Contemplation stage. Your spouse may admit to you that they don’t hear as well as they used to. They may recognize that they have hearing problems but are unsure about doing anything about it. In this stage, be supportive of the idea of them getting help but don’t push the issue. To help them decide whether to get help, you could suggest that they write a list of pros and cons of getting hearing aids and not getting hearing aids. Perhaps remind them how wonderful it will be to hear your grandchildren properly. If you manage to get information leaflets about hearing loss, leave them lying around.

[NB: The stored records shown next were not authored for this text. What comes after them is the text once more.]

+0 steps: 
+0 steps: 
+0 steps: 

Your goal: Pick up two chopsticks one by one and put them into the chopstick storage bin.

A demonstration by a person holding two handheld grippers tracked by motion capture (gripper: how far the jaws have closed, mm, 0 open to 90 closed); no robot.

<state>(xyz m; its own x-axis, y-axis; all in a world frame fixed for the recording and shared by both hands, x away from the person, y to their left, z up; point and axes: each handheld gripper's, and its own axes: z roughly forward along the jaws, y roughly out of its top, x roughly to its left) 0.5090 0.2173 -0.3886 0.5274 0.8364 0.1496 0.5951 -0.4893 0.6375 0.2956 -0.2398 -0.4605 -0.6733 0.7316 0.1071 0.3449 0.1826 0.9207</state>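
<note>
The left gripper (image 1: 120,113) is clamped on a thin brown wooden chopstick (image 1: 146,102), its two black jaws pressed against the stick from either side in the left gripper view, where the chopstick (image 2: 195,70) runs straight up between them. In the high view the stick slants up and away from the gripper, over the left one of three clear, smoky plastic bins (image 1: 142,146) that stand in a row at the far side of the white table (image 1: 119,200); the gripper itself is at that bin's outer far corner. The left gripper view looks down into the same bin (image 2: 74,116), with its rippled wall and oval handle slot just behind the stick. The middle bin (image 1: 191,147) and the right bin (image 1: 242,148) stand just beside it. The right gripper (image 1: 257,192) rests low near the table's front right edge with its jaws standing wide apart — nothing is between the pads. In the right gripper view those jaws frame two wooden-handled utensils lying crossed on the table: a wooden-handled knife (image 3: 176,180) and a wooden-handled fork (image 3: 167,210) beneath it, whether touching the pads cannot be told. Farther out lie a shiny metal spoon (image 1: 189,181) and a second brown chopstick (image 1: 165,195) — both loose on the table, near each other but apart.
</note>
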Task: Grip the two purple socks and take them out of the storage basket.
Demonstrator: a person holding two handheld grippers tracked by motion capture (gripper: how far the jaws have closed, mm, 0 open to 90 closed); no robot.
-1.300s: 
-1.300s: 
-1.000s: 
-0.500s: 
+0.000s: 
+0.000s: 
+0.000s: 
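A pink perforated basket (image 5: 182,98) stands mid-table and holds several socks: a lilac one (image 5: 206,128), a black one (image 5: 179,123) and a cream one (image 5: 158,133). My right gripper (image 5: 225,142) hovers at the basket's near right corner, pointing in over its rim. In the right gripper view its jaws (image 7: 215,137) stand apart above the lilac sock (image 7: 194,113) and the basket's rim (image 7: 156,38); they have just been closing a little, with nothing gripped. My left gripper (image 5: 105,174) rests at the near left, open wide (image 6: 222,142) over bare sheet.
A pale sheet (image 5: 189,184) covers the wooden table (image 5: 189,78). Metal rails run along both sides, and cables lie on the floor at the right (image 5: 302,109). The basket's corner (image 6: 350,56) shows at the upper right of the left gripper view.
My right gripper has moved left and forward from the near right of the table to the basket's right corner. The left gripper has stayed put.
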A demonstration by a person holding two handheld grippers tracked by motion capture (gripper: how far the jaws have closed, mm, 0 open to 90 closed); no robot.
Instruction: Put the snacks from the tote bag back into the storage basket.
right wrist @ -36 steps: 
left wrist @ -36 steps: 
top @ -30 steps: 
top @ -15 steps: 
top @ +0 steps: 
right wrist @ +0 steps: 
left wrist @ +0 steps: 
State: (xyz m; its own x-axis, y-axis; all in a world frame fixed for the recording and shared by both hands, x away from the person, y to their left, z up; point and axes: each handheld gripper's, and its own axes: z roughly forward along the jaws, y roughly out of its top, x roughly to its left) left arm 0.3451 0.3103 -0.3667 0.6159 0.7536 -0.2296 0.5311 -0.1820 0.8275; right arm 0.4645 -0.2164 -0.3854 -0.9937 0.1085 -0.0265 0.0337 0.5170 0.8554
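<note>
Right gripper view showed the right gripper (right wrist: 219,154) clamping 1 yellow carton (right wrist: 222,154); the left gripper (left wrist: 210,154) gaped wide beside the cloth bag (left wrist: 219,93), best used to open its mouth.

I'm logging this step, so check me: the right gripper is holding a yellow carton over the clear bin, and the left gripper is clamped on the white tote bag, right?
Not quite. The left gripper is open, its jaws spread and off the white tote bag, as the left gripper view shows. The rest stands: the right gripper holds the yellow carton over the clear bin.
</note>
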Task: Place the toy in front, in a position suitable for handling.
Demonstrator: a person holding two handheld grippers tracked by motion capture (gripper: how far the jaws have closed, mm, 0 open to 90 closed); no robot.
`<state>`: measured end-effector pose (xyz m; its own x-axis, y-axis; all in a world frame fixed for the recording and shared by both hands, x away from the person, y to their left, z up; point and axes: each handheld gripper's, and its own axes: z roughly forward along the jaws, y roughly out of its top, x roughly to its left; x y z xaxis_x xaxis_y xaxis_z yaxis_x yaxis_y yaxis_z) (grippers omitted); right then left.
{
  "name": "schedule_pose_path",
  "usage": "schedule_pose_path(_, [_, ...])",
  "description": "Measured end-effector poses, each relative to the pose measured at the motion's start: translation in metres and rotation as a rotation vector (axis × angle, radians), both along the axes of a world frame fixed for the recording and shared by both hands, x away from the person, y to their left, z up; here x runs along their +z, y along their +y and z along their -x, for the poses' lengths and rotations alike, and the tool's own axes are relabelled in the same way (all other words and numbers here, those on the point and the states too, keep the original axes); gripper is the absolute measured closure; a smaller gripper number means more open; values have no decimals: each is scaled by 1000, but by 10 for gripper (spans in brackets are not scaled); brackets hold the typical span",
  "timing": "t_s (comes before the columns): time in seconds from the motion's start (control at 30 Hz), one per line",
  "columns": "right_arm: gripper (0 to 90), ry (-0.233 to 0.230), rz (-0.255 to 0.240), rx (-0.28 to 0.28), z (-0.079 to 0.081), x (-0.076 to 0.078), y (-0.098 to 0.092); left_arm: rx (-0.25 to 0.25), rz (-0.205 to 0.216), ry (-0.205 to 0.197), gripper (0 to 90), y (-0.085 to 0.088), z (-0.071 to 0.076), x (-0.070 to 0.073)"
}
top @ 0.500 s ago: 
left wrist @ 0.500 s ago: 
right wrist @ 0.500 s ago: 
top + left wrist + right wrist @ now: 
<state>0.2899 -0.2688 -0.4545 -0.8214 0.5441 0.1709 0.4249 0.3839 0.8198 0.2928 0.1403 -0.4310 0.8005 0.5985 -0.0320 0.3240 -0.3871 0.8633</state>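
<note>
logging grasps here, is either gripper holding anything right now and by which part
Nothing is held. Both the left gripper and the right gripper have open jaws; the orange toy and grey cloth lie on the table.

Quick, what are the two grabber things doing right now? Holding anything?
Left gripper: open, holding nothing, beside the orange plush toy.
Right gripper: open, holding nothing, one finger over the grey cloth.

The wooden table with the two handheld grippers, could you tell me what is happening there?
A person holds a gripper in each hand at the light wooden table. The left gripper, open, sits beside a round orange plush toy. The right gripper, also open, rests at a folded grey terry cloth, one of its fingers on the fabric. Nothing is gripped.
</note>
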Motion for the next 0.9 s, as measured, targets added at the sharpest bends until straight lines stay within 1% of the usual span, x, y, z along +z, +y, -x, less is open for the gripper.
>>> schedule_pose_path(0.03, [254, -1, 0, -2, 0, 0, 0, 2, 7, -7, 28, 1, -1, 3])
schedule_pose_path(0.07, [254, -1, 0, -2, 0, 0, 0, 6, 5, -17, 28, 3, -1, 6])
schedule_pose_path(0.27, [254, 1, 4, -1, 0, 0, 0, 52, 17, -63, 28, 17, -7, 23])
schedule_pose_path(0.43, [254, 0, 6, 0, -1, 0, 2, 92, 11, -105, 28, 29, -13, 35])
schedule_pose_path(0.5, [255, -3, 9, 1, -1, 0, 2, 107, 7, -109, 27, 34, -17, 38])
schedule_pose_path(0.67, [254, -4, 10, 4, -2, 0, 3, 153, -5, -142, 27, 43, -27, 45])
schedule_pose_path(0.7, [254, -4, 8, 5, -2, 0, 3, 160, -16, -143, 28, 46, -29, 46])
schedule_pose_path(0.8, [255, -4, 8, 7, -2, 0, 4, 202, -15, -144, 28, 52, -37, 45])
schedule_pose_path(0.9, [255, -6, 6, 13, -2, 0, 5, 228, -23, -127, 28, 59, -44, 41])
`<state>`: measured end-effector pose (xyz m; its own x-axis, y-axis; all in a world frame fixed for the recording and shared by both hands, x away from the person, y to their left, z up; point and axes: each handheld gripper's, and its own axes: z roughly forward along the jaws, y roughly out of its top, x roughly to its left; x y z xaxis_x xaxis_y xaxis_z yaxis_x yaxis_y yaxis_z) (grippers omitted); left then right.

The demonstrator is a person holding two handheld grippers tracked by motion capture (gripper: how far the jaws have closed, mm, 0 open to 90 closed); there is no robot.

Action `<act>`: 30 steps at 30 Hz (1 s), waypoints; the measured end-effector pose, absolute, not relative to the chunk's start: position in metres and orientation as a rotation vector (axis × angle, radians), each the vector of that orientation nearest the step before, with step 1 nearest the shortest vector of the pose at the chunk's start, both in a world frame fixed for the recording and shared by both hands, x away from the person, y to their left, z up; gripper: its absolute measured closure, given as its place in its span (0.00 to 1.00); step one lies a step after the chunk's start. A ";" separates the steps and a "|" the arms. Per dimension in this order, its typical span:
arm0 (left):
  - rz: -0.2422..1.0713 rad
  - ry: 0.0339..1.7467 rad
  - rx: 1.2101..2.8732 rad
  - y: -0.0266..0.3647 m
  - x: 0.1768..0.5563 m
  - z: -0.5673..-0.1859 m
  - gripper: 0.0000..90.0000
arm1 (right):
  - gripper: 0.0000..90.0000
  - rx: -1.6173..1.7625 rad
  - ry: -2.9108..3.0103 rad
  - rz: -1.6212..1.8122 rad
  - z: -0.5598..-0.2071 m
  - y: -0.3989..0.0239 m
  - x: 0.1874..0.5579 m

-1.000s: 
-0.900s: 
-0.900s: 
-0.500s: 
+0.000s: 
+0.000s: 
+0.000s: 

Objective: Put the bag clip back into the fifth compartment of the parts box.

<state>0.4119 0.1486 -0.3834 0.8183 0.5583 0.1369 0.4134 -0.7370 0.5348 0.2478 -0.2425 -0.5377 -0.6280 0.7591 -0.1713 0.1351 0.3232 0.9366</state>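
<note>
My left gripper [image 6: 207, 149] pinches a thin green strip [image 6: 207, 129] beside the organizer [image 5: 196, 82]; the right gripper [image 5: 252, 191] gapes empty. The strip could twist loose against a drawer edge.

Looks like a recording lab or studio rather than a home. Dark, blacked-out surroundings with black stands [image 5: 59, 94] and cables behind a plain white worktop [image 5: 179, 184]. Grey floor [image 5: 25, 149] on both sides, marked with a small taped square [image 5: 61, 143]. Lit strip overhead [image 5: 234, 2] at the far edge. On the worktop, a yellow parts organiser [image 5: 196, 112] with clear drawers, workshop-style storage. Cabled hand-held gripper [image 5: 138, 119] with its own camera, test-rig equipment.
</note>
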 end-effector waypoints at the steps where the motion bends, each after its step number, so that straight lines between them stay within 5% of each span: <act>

Preparation stage. Your spouse may still be unsure about whether to do anything about their hearing problems. But, they might be leaning towards getting help. They may also admit that they need help with their hearing. You may find them looking up Hearing Health Providers or information on hearing aids. If you have friends or family members who use hearing aids, ask them about their experiences. Share some of their positive experiences with your spouse.
‘Action’ stage. Your spouse has decided to get help and use hearing aids. It is important to acknowledge their decision and support them. Encourage them and mention the improvements you’ve noticed since they’ve started using hearing aids. A little positive reinforcement will let them know that they have done the right thing.
Accept that your spouse must want to embrace this change
Give them some time if you’ve tried to convince your spouse to get help with no success. Imagine trying to convince your spouse to get up on a cold winter morning to go for a run. If your spouse is not motivated to run, there is no way you will convince them to do so. No amount of begging, bribery, or bargaining will convince your spouse to get hearing aids. Your spouse has to be self-motivated and ready. All you can do is provide the support and encouragement they need. Be there to stand with them through the process once they are ready.